◆ What you need to do ◆
What lines of the data include the string "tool"? Copy them all.

◆ Dataset section ◆
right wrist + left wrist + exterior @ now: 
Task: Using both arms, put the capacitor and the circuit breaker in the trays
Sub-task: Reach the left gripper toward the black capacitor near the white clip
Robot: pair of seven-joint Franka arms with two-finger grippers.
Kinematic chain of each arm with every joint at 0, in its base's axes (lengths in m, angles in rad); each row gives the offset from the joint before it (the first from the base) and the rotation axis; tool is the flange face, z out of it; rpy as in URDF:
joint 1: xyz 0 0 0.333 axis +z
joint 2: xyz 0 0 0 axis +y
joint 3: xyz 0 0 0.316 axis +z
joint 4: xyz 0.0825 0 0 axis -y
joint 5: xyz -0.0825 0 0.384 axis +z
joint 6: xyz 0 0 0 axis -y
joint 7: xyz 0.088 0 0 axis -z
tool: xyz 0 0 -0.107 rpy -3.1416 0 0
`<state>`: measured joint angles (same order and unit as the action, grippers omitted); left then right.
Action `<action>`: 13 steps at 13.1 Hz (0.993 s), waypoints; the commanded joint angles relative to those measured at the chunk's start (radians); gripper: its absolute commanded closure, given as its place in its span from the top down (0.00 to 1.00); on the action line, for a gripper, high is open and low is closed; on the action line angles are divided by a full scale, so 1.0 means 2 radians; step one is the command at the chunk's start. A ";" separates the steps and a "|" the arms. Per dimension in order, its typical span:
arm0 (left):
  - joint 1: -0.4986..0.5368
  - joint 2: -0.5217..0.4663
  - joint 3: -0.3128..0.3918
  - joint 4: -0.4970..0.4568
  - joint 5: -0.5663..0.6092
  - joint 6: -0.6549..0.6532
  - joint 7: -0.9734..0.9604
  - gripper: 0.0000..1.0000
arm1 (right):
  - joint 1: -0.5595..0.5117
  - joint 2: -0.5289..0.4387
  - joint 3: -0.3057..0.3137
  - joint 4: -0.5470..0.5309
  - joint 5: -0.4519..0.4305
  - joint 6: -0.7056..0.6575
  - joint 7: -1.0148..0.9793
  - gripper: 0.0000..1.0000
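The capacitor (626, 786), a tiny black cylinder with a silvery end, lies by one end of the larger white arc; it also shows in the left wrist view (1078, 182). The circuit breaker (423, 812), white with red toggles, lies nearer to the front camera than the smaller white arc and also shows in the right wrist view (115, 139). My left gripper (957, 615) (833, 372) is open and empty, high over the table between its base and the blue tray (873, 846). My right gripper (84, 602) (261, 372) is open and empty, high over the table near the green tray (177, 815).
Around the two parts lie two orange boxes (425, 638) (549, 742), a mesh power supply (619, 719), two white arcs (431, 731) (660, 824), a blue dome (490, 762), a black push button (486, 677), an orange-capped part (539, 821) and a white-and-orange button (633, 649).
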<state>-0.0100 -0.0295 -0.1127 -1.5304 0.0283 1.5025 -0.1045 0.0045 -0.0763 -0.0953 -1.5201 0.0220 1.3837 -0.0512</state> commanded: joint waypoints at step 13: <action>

◆ Solution for this problem ◆
Kinematic chain of each arm with every joint at 0, in its base's axes (lengths in m, angles in rad); each row gives the offset from the joint before it (the first from the base) and the rotation axis; tool is the flange face, z out of it; rpy as in URDF:
tool: xyz 0 0 -0.107 rpy -3.1416 0 0

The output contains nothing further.